Repeat the data exactly. Pictures are not part of the copy.

DATA SEGMENT
↓↓↓

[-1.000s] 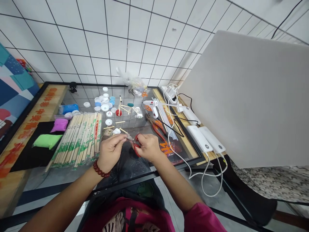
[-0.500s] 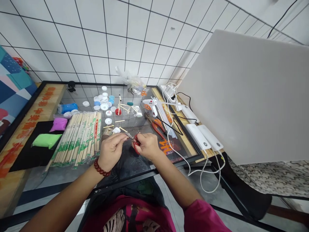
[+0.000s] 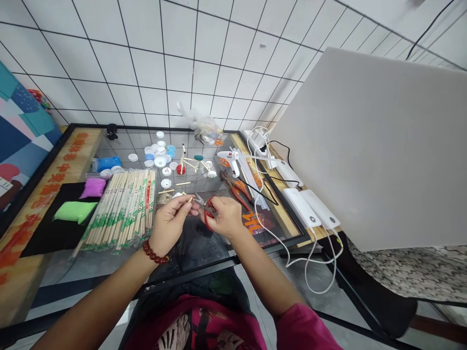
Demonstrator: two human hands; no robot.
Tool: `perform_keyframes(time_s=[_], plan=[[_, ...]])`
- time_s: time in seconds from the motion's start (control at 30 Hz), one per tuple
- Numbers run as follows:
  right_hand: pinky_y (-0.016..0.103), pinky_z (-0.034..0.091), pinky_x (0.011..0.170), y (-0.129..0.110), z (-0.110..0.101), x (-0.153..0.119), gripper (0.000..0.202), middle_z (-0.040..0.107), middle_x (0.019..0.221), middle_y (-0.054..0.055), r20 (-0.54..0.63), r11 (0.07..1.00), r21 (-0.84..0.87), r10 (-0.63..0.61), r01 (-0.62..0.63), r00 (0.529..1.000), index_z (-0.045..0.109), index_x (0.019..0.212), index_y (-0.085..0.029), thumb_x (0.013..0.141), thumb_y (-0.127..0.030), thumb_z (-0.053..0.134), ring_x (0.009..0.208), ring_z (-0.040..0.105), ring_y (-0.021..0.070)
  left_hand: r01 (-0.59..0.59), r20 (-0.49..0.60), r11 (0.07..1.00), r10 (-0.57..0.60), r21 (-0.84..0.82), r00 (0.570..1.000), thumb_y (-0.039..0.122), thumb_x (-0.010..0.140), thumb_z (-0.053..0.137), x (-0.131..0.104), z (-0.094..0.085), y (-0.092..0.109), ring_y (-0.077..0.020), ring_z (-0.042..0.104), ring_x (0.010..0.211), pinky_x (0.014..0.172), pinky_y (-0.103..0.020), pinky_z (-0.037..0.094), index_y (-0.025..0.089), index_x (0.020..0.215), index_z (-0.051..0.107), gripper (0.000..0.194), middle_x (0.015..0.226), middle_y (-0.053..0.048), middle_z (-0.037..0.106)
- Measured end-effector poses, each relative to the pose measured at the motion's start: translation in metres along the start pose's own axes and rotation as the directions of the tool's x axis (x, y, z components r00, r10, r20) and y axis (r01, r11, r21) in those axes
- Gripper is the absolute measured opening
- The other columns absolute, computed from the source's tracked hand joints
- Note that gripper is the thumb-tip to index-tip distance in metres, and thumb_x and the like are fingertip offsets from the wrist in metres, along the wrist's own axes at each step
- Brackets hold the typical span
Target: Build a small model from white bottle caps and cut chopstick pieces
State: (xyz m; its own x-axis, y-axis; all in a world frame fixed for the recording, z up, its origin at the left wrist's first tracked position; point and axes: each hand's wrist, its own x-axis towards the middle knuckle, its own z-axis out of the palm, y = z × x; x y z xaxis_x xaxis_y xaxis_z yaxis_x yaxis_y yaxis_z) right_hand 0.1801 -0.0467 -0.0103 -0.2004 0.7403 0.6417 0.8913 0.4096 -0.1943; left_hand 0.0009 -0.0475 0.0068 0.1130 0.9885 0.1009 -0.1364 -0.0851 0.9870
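Head view: at the centre of the frame, the left hand (image 3: 170, 221) held a short wooden stick (image 3: 190, 200), with scissors (image 3: 208, 214) close to its right. The likeliest mishap was a nicked fingertip, because the blades pointed left, towards the fingers that steadied the wood. The stick was small and offered little to hold, so it could have twisted or sprung away under pressure. An offcut could have flown towards the bottle caps (image 3: 159, 162) at upper centre or dropped onto the dark table (image 3: 200, 257) below. The right forearm also lay near the white cable (image 3: 272, 236) at right of centre, where a wide elbow movement might have snagged it.

The left grip was pinched almost together, thumb against fingers, with the stick's tip showing between them. The right hand (image 3: 226, 217) had its grip curled around the red handles, closed on them though the blades seemed slightly parted. Whether a blade touched the wood could not be told at that size.
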Motion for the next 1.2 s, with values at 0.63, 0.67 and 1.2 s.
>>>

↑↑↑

TASK RESULT
[-1.000s] 
[-0.500s] 
[+0.000s] 
Demonstrator: two human hands; no robot.
Tool: `perform_keyframes(time_s=[_], plan=[[_, ...]])`
- time_s: time in seconds from the motion's start (control at 30 Hz), one per tuple
- Numbers run as follows:
  right_hand: pinky_y (-0.016..0.103), pinky_z (-0.034..0.091), pinky_x (0.011..0.170), y (-0.129..0.110), z (-0.110..0.101), x (-0.153..0.119), gripper (0.000..0.202), middle_z (-0.040..0.107), middle_x (0.019..0.221), middle_y (-0.054..0.055), r20 (-0.54..0.63), r11 (0.07..1.00), r21 (-0.84..0.87), r10 (-0.63..0.61), r01 (-0.62..0.63), r00 (0.529..1.000), index_z (-0.045..0.109), index_x (0.019..0.212), index_y (-0.085..0.029), thumb_x (0.013..0.141), thumb_y (-0.127..0.030), thumb_z (-0.053..0.134), ring_x (0.009..0.208), ring_z (-0.040..0.105), ring_y (-0.021..0.070)
  left_hand: r01 (-0.59..0.59), r20 (-0.49..0.60), r11 (0.07..1.00), r10 (-0.57..0.60), r21 (-0.84..0.82), r00 (0.570..1.000), thumb_y (-0.039..0.122), thumb_x (-0.010..0.140), thumb_z (-0.053..0.137), x (-0.131..0.104), z (-0.094..0.085), y (-0.092..0.109), ring_y (-0.077..0.020), ring_z (-0.042..0.104), ring_x (0.010..0.211), pinky_x (0.014..0.172), pinky_y (-0.103..0.020), pinky_z (-0.037..0.094), index_y (-0.025..0.089), index_x (0.020..0.215), index_z (-0.051..0.107), gripper (0.000..0.194), middle_x (0.015..0.226), middle_y (-0.053..0.048), middle_z (-0.037..0.106)
- Measured end-effector poses, each relative to the pose measured at the motion's start: translation in metres along the start pose's own axes and rotation as the directions of the tool's x axis (x, y, z components r00, r10, r20) and y axis (r01, r11, r21) in those axes
- Gripper is the absolute measured opening
- The other columns absolute, computed from the source's tracked hand joints
- Note that gripper is the thumb-tip to index-tip distance in metres, and thumb_x and the like are fingertip offsets from the wrist in metres, along the wrist's own axes at each step
- Brackets hold the typical span
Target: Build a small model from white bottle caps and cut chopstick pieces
State: (xyz m; its own x-axis, y-axis; all in a world frame fixed for the recording, z up, its origin at the left wrist's first tracked position; point and axes: each hand's wrist, its own x-axis towards the middle knuckle, its own z-axis out of the palm, y = z × x; x y z xaxis_x xaxis_y xaxis_z yaxis_x yaxis_y yaxis_z) right_hand 0.1801 -0.0467 -0.0103 -0.2004 0.7403 0.6417 0.8913 0.4096 -0.1943; left_hand 0.0009 -0.0475 0.0068 0.1130 0.9885 0.1009 -0.1364 -0.0851 0.9870
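Head view: at the centre of the frame, the left hand (image 3: 170, 221) held a short wooden stick (image 3: 190, 200), with scissors (image 3: 208, 214) close to its right. The likeliest mishap was a nicked fingertip, because the blades pointed left, towards the fingers that steadied the wood. The stick was small and offered little to hold, so it could have twisted or sprung away under pressure. An offcut could have flown towards the bottle caps (image 3: 159, 162) at upper centre or dropped onto the dark table (image 3: 200, 257) below. The right forearm also lay near the white cable (image 3: 272, 236) at right of centre, where a wide elbow movement might have snagged it.

The left grip was pinched almost together, thumb against fingers, with the stick's tip showing between them. The right hand (image 3: 226, 217) had its grip curled around the red handles, closed on them though the blades seemed slightly parted. Whether a blade touched the wood could not be told at that size.
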Motion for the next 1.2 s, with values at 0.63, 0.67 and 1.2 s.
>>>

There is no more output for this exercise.